O mundo mudou muito. Não basta ser populista para garantir apoio popular. Ao contrário, para elevar a satisfação com a democracia, os governantes precisam apresentar resultados. O povo brasileiro tende a apreciar a origem humilde do Presidente Lula, mas não aceita a falta de resultados concretos nas áreas do emprego, saúde, educação, previdência e segurança.

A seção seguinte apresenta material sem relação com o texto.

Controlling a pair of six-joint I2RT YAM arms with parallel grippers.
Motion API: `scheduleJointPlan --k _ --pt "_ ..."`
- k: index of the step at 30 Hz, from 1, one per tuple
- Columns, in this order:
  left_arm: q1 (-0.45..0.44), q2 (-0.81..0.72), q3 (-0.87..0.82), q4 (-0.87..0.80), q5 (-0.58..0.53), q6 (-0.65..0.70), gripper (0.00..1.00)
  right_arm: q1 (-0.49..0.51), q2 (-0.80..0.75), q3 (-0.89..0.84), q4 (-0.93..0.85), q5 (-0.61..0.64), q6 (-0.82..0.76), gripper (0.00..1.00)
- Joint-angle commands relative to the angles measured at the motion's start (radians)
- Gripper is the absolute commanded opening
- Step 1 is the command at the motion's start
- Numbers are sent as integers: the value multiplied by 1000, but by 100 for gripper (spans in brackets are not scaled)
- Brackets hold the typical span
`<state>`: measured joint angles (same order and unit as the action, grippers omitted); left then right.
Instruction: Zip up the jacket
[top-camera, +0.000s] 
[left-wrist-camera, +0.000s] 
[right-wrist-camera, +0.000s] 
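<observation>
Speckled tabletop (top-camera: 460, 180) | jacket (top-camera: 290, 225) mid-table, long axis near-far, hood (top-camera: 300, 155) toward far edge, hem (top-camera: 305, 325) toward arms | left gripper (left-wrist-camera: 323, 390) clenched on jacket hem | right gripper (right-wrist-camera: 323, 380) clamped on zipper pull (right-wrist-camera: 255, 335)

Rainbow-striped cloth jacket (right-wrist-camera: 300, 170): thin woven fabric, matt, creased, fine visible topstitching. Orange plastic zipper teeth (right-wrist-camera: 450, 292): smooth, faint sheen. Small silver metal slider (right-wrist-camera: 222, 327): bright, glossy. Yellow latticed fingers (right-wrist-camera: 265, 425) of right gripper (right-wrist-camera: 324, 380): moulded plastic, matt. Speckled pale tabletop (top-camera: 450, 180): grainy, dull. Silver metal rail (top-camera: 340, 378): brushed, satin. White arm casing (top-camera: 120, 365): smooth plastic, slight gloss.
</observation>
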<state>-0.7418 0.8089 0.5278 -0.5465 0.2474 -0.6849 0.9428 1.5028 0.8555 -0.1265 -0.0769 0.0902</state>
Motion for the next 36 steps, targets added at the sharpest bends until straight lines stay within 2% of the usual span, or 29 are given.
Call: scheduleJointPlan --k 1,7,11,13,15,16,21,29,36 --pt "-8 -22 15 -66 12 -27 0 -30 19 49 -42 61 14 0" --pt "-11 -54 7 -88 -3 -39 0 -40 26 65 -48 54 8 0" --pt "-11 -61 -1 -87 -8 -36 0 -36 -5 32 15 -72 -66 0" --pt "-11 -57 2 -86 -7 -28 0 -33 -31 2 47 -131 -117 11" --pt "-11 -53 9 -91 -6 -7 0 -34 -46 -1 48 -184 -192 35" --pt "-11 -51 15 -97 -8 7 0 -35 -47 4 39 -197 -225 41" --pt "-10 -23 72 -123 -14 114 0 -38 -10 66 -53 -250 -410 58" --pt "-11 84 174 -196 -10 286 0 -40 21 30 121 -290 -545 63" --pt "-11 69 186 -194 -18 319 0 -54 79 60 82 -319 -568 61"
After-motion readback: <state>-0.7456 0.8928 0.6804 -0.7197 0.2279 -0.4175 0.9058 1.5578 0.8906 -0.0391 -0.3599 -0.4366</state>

Quanto ao Congresso Nacional, a desilusão é maior mesmo porque o nosso parlamento é visto como um organismo acéfalo. Ninguém sabe quem é o responsável por aquela instituição. Quando o Presidente da República falha, sabe-se de quem cobrar. Mas quando o Congresso Nacional se entrega a camuflagens processuais que o povo não entende, logo vem a pergunta: Quem é o chefe disso tudo? O que ele está fazendo que não pune os culpados?

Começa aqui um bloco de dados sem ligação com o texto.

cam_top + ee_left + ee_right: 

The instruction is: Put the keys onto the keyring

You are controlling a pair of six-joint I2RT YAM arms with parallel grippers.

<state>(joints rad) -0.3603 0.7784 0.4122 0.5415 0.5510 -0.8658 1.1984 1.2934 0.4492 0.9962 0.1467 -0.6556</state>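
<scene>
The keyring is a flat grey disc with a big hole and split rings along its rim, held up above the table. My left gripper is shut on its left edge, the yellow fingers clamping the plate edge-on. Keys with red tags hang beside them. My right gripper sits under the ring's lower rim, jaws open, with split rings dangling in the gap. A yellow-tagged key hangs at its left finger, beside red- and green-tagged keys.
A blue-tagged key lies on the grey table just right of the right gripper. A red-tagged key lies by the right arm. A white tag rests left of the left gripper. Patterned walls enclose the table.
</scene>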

Não é a toa que, nas pesquisas de opinião pública, o Congresso Nacional, os partidos políticos e a Justiça aparecem entre as instituições menos confiáveis do país. No topo da confiabilidade estão os bombeiros que, de resto, sempre mostram a que vieram.

Uma crise mal resolvida solapa não apenas a democracia, mas a própria confiança entre as pessoas. Os resultados das pesquisas do Latinobarometro mostram que, ao serem perguntados se confiam na maioria das pessoas, os brasileiros estão piores do que os asiáticos e os africanos. A desconfiança é generalizada: apenas 16% confiam no próximo – contra 60% nas sociedades mais avançadas. Perdeu-se o senso de comunidade e de ajuda mútua.

Como se vê, a incapacidade de governar e punir conspira contra a democracia e destroi a confiança do povo. Os estragos da crise atual são mais profundos do que se pensa. A bandalheira impune esfacela a ética social e a fé no regime democrático a ponto das pessoas quererem sacrificar vários graus de liberdade para obter alguns graus de resultados. É triste e é isso é o que os senhores parlamentares e governantes estão deixando como legado: irresponsabilidade e insensibilidade.